*DATA*
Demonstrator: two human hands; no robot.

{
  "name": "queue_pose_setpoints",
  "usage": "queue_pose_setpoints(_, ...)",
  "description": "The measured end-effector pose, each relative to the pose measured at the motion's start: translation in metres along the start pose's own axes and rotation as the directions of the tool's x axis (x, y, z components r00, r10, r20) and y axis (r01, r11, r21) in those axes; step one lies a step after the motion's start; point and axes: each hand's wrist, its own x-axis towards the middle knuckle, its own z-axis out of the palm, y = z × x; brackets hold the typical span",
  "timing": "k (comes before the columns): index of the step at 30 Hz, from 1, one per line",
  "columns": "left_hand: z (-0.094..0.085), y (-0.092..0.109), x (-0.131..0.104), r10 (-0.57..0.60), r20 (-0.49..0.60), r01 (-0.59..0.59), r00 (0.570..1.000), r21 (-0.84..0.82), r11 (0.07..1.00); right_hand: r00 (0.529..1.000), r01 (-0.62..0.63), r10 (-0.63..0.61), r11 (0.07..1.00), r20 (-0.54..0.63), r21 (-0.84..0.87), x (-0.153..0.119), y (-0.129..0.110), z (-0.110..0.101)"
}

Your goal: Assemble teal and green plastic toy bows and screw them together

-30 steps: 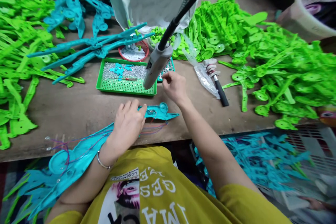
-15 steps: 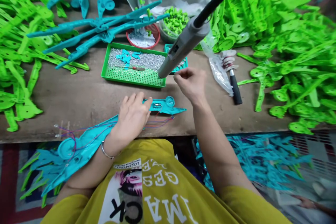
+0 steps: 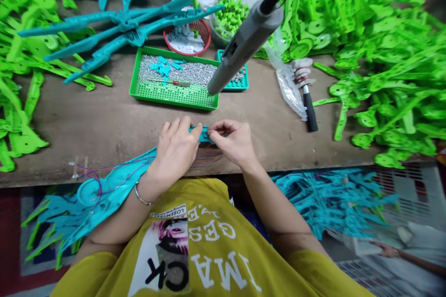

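Observation:
A long blue plastic part with thin red and purple wires lies slanting across the table's front edge. My left hand rests on top of it, fingers bent over and pressing the part down. The fingertips of my right hand are pinched together at the part's right end, just beside the left fingertips. Whatever is between them is too small to make out. The right hand covers the round end of the part.
Beyond the hands stands a green tray of small metal pieces with a screwdriver. A grey electric driver hangs over its right end. A black-handled tool lies to the right. Green part piles flank the table; a person's hand shows lower right.
My right hand has moved from beside the small blue tray down and left onto the blue part's right end. My left hand stays on the part. The view has shifted slightly.

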Motion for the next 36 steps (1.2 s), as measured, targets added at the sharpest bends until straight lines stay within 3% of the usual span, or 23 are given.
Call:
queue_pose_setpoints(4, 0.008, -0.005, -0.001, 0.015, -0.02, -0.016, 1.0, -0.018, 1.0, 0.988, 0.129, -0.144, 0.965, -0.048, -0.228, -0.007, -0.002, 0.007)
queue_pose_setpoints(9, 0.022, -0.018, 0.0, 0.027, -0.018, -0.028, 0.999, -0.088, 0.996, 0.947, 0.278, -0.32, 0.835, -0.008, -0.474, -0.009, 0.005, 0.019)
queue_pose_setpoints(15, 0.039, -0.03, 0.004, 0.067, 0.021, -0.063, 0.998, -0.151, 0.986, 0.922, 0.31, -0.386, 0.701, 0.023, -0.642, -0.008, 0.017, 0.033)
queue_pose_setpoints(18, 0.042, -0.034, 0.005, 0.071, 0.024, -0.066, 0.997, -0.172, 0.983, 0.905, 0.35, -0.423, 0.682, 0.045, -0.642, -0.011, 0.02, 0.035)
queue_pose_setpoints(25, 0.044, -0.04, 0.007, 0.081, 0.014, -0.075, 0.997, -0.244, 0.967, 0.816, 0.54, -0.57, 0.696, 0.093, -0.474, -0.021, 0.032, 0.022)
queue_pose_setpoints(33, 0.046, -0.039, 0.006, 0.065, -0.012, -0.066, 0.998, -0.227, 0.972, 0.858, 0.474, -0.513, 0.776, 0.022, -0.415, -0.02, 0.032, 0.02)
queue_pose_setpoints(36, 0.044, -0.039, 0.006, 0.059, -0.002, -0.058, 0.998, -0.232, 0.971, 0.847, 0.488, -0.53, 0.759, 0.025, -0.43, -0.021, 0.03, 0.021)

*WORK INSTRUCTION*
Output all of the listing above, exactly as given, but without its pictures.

*PROBLEM SOLUTION*
Demonstrator: two human hands; no robot.

{
  "name": "queue_pose_setpoints",
  "usage": "queue_pose_setpoints(_, ...)",
  "description": "The measured end-effector pose, each relative to the pose measured at the motion's start: translation in metres along the start pose's own axes and rotation as the directions of the tool's x axis (x, y, z components r00, r10, r20) and y axis (r01, r11, r21) in those axes; step one lies a step after the motion's start; point and axes: each hand's wrist, its own x-axis towards the middle knuckle, its own z-axis out of the palm, y = z × x; brackets hold the typical span",
  "timing": "k (comes before the columns): index of the step at 30 Hz, from 1, one per line",
  "columns": "left_hand: z (-0.094..0.085), y (-0.092..0.109), x (-0.131..0.104), r10 (-0.57..0.60), r20 (-0.49..0.60), r01 (-0.59..0.59), r00 (0.570..1.000), r21 (-0.84..0.82), r11 (0.07..1.00); right_hand: r00 (0.529..1.000), r01 (-0.62..0.63), r10 (-0.63..0.61), r11 (0.07..1.00), r20 (-0.54..0.63), r21 (-0.84..0.87), x (-0.153..0.119), y (-0.129..0.110), z (-0.110..0.101)"
}

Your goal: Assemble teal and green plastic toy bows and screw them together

-30 steps: 
-15 steps: 
+0 steps: 

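Observation:
A long blue plastic part with thin red and purple wires lies slanting across the table's front edge. My left hand rests on top of it, fingers bent over and pressing the part down. The fingertips of my right hand are pinched together at the part's right end, just beside the left fingertips. Whatever is between them is too small to make out. The right hand covers the round end of the part.
Beyond the hands stands a green tray of small metal pieces with a screwdriver. A grey electric driver hangs over its right end. A black-handled tool lies to the right. Green part piles flank the table; a person's hand shows lower right.
My right hand has moved from beside the small blue tray down and left onto the blue part's right end. My left hand stays on the part. The view has shifted slightly.
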
Motion for the next 36 steps (1.2 s), as measured, targets added at the sharpest bends until straight lines stay within 3% of the usual span, or 23 are given.
Call:
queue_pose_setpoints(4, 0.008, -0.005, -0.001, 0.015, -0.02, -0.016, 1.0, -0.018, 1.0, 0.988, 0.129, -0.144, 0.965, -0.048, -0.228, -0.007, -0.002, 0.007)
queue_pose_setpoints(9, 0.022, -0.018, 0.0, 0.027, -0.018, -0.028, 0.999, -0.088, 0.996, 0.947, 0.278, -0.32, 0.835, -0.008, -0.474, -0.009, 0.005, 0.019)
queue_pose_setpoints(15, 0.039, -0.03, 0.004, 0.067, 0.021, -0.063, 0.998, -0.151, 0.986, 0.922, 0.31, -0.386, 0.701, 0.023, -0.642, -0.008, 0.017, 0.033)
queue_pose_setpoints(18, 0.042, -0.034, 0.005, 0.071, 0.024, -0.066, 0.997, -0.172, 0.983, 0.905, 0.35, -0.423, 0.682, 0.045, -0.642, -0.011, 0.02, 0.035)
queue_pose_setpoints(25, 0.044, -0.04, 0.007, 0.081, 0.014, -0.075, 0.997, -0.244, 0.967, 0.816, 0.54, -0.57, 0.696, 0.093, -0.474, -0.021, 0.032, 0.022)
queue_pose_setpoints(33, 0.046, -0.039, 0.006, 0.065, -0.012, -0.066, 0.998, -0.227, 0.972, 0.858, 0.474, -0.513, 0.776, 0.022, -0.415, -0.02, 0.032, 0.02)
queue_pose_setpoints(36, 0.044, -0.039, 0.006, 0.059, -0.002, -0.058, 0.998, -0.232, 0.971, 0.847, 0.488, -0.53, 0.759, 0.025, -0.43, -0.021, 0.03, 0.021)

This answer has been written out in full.